> Source material
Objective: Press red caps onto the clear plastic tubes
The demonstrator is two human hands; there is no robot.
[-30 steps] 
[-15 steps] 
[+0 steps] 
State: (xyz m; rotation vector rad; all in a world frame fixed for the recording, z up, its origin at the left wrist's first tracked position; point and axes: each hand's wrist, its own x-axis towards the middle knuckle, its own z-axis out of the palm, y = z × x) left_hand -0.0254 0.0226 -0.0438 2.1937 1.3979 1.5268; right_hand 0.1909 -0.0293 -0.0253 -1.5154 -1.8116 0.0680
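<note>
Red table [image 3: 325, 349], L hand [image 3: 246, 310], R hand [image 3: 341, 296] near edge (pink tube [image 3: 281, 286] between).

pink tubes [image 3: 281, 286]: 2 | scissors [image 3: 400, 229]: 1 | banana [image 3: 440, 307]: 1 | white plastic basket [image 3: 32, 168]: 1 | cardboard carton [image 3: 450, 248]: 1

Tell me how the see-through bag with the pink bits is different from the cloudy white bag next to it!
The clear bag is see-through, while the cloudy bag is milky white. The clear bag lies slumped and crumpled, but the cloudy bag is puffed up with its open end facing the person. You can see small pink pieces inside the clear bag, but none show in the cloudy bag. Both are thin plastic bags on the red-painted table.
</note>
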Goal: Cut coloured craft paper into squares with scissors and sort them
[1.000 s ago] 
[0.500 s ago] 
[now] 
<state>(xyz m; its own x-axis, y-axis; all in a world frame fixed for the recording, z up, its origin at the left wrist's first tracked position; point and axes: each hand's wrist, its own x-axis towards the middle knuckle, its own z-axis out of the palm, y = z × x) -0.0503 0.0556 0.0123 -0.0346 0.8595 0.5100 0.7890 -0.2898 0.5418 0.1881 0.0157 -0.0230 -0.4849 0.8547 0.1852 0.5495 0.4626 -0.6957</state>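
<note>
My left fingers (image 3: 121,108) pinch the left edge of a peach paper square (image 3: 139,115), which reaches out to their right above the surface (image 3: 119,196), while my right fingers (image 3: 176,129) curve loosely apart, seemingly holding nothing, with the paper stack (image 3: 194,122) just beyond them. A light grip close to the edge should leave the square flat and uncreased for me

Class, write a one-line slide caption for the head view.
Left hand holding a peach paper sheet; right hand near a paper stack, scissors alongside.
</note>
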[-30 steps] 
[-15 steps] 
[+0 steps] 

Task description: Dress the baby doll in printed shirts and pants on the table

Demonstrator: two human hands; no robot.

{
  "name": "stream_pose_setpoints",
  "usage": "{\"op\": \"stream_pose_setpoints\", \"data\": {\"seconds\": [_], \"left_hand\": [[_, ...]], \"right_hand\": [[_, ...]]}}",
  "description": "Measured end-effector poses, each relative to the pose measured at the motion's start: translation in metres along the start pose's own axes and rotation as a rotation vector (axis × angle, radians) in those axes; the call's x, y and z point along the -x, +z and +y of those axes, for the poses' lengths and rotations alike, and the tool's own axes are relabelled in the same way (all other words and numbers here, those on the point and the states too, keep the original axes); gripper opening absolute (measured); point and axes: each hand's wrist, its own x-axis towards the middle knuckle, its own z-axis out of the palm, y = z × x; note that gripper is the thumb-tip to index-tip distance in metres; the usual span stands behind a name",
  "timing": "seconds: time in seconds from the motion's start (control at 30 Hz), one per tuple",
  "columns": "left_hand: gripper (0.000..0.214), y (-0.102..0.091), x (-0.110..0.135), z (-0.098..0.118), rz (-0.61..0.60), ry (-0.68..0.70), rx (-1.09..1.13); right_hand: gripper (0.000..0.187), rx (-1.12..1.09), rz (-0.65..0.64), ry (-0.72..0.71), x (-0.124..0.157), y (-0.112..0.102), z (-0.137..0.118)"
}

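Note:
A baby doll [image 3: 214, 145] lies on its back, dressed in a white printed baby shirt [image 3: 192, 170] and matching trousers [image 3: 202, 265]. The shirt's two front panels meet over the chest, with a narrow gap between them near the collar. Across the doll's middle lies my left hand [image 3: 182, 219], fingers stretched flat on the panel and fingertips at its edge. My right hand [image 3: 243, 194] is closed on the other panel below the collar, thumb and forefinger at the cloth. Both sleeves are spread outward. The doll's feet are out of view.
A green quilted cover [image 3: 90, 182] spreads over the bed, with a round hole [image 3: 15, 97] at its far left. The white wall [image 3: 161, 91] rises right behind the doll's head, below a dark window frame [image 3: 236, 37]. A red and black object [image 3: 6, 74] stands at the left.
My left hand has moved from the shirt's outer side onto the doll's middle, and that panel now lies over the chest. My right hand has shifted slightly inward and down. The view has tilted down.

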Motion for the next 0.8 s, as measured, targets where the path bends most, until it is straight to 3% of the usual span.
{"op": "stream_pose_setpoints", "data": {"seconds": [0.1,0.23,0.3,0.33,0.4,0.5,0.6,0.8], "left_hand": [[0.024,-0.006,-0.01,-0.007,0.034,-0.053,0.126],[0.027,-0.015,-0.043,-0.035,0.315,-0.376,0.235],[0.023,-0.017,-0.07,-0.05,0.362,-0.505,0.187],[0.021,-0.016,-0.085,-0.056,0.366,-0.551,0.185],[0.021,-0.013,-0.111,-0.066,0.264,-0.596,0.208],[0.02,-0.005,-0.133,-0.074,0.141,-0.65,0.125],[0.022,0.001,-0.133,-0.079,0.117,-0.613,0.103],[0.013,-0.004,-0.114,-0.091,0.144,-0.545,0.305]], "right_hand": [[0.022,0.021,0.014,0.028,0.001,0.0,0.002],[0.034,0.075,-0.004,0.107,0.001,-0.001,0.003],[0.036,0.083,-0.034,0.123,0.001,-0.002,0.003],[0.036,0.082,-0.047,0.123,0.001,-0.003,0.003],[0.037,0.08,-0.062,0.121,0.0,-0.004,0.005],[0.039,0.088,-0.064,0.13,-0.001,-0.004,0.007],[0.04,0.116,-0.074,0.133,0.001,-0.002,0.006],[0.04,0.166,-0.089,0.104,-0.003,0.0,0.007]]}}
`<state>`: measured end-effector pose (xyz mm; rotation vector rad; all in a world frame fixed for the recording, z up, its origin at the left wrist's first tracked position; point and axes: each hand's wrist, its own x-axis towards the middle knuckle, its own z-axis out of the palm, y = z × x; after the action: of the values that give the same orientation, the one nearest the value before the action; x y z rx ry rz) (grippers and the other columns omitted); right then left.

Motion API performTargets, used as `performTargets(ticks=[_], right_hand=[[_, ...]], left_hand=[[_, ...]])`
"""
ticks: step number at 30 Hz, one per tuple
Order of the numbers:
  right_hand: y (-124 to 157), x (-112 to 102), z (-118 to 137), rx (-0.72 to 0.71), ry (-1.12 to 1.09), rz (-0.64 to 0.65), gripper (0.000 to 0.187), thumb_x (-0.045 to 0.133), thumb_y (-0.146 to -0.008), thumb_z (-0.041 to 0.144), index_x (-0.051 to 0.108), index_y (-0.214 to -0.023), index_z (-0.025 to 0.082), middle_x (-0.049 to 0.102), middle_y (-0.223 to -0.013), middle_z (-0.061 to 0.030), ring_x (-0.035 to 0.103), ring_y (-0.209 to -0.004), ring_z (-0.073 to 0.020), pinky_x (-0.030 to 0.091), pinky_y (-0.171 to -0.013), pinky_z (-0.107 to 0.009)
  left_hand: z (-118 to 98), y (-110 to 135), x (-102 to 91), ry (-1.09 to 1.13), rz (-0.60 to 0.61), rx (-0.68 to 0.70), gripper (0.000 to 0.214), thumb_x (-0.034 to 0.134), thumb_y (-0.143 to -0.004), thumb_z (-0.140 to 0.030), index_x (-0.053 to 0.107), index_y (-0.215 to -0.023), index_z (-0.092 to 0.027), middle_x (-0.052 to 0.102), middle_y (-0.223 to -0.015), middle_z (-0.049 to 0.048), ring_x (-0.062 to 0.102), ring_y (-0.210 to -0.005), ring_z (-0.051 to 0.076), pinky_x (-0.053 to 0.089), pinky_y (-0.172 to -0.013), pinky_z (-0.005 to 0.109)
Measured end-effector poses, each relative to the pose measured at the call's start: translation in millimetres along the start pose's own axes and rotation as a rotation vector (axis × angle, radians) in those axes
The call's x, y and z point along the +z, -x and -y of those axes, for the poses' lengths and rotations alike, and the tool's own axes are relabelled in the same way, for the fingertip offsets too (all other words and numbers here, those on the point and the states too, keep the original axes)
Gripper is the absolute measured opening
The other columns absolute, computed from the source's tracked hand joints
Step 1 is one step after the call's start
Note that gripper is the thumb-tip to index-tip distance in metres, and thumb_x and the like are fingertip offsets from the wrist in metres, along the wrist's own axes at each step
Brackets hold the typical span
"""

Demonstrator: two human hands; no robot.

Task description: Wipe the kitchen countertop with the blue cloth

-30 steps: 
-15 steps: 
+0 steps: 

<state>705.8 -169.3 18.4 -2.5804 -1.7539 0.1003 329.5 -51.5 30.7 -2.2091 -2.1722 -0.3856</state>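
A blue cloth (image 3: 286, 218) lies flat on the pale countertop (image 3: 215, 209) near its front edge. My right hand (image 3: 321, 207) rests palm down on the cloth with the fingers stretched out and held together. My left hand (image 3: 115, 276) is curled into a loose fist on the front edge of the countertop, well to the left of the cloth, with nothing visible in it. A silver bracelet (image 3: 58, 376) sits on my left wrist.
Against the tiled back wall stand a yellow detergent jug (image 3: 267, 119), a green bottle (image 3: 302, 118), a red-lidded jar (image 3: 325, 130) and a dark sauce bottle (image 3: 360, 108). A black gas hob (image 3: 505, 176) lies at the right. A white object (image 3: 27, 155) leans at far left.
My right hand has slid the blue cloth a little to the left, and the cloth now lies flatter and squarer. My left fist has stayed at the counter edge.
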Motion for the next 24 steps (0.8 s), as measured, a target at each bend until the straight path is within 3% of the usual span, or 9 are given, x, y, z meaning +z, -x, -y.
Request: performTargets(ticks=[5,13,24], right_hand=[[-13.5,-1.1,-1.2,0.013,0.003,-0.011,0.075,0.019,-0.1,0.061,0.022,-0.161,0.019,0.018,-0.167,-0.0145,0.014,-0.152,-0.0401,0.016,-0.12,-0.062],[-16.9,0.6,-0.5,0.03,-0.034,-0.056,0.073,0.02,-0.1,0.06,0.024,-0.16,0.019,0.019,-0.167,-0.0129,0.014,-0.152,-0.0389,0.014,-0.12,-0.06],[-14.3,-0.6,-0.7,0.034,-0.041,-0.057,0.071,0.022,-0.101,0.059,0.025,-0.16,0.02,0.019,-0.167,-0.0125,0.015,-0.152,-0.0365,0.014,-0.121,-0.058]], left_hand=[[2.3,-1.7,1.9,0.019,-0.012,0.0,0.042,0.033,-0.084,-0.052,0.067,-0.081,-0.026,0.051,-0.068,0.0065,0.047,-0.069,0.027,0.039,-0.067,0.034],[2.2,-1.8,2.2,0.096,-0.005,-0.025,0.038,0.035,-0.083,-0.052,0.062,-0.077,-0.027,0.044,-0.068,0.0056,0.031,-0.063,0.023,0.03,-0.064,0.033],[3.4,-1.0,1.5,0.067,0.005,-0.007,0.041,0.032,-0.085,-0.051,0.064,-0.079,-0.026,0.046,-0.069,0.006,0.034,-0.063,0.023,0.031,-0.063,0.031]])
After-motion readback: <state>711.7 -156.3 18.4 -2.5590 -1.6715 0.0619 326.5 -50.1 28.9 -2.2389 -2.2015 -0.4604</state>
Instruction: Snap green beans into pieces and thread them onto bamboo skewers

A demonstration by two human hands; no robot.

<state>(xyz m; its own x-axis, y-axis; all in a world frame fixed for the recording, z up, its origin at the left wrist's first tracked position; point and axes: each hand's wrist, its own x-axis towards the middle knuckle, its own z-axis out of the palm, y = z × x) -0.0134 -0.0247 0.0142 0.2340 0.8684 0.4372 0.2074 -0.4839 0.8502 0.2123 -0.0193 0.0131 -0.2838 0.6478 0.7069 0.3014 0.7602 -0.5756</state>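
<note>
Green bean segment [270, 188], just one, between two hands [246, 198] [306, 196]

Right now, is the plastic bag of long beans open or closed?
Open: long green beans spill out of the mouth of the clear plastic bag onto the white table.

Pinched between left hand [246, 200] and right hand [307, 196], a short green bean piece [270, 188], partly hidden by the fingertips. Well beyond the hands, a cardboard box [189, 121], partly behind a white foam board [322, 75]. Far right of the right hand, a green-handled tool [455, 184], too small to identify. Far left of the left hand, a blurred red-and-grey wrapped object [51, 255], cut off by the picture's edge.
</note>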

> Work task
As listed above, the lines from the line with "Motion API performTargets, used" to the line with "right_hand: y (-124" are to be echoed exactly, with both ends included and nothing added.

> Solution for this exercise
Motion API performTargets, used as `performTargets(ticks=[_], right_hand=[[_, ...]], left_hand=[[_, ...]])`
"""
ticks: step number at 30 Hz, one per tuple
Order of the numbers:
  right_hand: y (-124 to 157), x (-112 to 102), z (-118 to 137), rx (-0.72 to 0.71), ry (-1.12 to 1.09), rz (-0.64 to 0.65), gripper (0.000 to 0.187), thumb_x (-0.045 to 0.133), thumb_y (-0.146 to -0.008), thumb_z (-0.041 to 0.144), index_x (-0.051 to 0.108), index_y (-0.214 to -0.023), index_z (-0.025 to 0.082), middle_x (-0.049 to 0.102), middle_y (-0.223 to -0.013), middle_z (-0.061 to 0.030), ring_x (-0.035 to 0.103), ring_y (-0.209 to -0.004), ring_z (-0.073 to 0.020), pinky_x (-0.030 to 0.091), pinky_y (-0.171 to -0.013), pinky_z (-0.107 to 0.009)

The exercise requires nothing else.